Марта лежала на полу возле круглой кровати, отброшенная туда во время битвы, вцепившись в мятое платье. В ее глазах застыл ужас.
Дерк и Вэн Харрисон дрались кулаками, коленями и зубами. Парик актера, сорванный с блестящей макушки, повис у него на ухе; одна щека была исцарапана. Нос Дерка кровоточил, уже запачкав его противника.
Харрисон был в халате, который порвался и мешал ему двигаться.
В комнате царил кавардак. Зеркальный потолок разбился в двух местах, и осколки усеивали черный меховой ковер. Противники швыряли друг в друга статуэтками; овальное окно над письменным столом черного дерева разбила угодившая в него гипсовая нимфа, чьи обломки валялись на полу. Кресло разлетелось на кусочки. Две лампы были опрокинуты, а несколько фотографий слетело со стен.
Эллери собрался с силами и бросился к дерущимся.
Ему удалось вклиниться между ними, и они вцепились в него, рыча, как псы. Кусаясь, царапаясь и молотя друг друга, противники вместе с Эллери откатились к столу и сбросили на пол пишущую машинку. Получив удар кулаком, Эллери споткнулся о машинку, стукнулся головой о стену и соскользнул на пол у кровати, он был в полуобморочном состоянии.
Став таким же беспомощным, как Никки, застывшая в дверях по другую сторону кровати, теперь Эллери просто наблюдал за кульминацией происходившего кошмара.
При столкновении трех сцепившихся тел со столом открылся плоский средний ящик.

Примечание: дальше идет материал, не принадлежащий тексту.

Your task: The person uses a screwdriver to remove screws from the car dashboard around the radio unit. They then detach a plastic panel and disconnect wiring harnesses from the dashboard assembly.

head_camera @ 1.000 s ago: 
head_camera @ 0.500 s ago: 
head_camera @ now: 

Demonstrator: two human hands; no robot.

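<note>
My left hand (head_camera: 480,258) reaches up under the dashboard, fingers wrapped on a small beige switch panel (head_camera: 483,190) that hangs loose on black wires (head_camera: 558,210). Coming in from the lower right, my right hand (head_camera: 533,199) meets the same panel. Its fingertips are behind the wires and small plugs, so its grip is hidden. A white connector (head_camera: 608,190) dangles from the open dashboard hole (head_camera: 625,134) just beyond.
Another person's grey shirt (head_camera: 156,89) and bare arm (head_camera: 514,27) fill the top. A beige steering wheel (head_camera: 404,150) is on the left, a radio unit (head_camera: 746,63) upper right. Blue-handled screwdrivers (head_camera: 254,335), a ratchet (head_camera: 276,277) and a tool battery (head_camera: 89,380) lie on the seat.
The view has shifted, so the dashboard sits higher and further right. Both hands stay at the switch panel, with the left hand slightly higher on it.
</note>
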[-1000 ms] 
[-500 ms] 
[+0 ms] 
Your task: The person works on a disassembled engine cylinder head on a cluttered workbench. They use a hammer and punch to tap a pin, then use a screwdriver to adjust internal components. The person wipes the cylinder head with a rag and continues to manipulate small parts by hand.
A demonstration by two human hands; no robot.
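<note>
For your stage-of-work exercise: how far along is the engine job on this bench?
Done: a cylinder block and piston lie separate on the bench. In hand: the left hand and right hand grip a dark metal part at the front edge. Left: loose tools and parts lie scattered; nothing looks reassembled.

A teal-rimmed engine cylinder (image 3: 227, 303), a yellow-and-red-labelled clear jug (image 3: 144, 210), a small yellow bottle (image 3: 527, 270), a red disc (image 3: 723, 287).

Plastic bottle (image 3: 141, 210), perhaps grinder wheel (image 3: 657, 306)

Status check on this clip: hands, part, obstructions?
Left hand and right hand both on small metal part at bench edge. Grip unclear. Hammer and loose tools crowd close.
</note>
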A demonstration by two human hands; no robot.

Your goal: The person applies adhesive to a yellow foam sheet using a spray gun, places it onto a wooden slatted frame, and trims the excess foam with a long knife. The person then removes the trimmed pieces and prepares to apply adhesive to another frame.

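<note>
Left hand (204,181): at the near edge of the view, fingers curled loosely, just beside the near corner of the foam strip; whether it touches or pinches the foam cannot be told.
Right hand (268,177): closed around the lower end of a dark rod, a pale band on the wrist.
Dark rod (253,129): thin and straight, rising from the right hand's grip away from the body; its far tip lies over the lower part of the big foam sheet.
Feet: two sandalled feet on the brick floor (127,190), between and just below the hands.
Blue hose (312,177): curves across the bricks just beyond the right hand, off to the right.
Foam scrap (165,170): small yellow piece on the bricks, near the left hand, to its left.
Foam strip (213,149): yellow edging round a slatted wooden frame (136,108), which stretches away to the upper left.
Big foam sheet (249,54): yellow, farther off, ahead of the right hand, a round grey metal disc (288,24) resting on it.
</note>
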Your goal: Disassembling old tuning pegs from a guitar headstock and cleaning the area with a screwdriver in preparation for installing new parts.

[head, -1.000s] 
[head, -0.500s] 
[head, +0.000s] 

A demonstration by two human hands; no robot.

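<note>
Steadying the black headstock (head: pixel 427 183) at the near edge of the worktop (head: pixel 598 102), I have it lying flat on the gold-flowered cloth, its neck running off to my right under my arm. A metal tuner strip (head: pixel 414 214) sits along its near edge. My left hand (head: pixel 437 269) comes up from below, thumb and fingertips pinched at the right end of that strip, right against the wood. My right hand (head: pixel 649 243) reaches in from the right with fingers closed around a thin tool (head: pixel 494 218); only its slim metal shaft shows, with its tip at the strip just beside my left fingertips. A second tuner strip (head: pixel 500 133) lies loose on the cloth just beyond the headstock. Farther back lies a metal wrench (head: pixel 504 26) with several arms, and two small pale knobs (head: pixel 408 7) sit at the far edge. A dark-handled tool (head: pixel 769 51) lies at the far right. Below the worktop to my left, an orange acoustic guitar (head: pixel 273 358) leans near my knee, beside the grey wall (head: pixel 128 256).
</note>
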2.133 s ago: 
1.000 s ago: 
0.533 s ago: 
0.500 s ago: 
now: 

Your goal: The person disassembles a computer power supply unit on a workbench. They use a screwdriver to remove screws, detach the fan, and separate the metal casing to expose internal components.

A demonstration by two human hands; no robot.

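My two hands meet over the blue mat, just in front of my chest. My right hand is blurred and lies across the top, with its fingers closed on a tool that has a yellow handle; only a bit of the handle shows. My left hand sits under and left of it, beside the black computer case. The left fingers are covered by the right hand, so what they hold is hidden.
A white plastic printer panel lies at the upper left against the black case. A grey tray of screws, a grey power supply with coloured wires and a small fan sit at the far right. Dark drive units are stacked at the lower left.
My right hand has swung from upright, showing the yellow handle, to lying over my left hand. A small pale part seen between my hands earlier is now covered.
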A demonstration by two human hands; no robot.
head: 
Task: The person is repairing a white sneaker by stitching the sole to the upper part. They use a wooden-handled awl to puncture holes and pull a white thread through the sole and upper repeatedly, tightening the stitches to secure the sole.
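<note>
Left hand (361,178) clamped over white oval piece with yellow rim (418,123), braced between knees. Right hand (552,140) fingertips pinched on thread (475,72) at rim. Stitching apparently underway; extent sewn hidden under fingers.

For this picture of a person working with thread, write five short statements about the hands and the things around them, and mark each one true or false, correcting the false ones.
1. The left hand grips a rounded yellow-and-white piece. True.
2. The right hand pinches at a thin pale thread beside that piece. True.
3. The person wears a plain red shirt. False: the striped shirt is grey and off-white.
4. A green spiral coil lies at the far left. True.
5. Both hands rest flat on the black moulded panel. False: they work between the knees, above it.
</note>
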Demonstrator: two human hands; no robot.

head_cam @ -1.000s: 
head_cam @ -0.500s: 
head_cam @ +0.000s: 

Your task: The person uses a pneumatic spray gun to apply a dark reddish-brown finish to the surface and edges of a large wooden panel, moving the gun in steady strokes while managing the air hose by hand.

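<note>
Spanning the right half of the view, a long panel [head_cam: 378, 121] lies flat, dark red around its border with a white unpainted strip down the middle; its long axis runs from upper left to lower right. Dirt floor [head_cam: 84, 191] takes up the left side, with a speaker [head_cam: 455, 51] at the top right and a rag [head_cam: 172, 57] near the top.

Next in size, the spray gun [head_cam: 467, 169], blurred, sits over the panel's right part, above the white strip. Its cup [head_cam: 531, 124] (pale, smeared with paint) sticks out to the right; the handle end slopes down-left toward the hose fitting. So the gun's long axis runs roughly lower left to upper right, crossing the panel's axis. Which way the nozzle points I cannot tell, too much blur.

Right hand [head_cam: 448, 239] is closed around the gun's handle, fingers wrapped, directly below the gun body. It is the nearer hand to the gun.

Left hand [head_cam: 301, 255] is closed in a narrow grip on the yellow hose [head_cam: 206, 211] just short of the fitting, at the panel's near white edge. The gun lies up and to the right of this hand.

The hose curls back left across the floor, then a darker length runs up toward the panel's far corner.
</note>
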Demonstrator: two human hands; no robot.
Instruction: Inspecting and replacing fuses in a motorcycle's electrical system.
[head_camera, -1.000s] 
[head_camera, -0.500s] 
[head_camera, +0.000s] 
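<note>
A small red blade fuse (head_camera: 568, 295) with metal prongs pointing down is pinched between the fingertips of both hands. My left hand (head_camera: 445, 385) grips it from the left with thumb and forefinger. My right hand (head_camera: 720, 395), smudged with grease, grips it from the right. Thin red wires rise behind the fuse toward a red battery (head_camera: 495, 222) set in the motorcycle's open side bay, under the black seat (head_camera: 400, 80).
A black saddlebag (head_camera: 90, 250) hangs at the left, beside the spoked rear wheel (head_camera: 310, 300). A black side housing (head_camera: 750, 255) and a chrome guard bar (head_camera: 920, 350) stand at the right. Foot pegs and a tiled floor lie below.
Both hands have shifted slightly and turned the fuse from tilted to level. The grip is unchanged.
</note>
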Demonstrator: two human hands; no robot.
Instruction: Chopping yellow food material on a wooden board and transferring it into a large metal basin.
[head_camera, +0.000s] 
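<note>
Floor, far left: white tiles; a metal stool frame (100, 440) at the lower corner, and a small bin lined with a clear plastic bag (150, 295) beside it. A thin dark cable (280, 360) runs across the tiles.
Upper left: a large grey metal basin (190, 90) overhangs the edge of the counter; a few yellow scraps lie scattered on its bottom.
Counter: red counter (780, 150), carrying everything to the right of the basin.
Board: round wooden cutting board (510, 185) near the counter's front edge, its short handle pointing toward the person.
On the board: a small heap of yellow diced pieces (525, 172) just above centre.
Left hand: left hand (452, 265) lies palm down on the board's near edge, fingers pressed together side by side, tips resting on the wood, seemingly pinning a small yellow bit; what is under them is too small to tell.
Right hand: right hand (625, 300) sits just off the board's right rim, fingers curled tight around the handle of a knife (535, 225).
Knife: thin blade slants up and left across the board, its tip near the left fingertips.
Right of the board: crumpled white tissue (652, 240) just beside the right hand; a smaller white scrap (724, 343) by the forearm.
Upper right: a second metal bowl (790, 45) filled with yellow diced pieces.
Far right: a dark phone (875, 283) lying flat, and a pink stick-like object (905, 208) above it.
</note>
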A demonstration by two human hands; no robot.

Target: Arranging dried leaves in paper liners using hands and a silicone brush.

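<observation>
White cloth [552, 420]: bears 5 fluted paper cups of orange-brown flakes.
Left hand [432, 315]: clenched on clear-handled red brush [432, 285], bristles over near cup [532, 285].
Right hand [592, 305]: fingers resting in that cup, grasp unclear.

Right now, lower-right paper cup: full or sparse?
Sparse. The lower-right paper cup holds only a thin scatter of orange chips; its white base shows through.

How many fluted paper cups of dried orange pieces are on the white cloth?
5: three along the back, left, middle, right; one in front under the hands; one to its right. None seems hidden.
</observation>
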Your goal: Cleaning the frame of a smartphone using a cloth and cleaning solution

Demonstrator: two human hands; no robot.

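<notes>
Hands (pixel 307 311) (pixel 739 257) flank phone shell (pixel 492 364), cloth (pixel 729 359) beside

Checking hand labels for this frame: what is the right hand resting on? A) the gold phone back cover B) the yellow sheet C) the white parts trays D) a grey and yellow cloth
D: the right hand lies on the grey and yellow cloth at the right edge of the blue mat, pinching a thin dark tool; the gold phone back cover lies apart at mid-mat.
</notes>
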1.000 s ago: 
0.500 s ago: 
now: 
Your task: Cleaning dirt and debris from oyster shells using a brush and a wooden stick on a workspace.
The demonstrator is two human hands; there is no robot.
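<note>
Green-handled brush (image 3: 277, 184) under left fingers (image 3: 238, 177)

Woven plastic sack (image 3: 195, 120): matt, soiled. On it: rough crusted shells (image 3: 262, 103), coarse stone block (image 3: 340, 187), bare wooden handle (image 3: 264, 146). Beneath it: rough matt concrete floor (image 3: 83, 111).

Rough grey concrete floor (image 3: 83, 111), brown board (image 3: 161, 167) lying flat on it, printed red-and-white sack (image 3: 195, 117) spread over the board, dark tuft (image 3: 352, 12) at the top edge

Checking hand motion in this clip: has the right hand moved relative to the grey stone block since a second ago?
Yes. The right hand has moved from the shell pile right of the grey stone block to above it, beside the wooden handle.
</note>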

Когда зрение Эллери прояснилось, он увидел, что Вэн Харрисон скорчился на ковре перед столом, схватившись за пах и скривив губы от боли. Дерк лежал на столе, отброшенный туда в разгаре схватки. Вытянутая правая рука находилась в выдвинутом ящике. Кровь из носа капала на разбитые губы и подбородок, попадала в открытый рот, окрашивая зубы алыми пятнами.
Эллери увидел, как Дерк приподнял голову и посмотрел на предмет, которого касалась его рука в ящике. Сев на столе, он вытащил из ящика револьвер 22-го калибра.
Харрисон, поднявшись, рванулся вперед.
Дерк выстрелил пять раз. В горле, груди и животе Харрисона появились красные дырки. Две пули угодили в зеркало над баром.
Марта завизжала.
Дерк медленно повернулся к кровати. Револьвер снова выстрелил, потом еще и еще. После девятого выстрела патроны кончились, но Дерк продолжал нажимать на спуск.
Эллери с трудом поднялся.
– Идиот!
Марта по-прежнему лежала у кровати Харрисона. Судорожные подергивания конечностей прекратились, когда Эллери повернулся к ней. Красные пятна быстро расползались по ее платью и вокруг головы. Эллери склонился над ней, не слыша ее дыхания.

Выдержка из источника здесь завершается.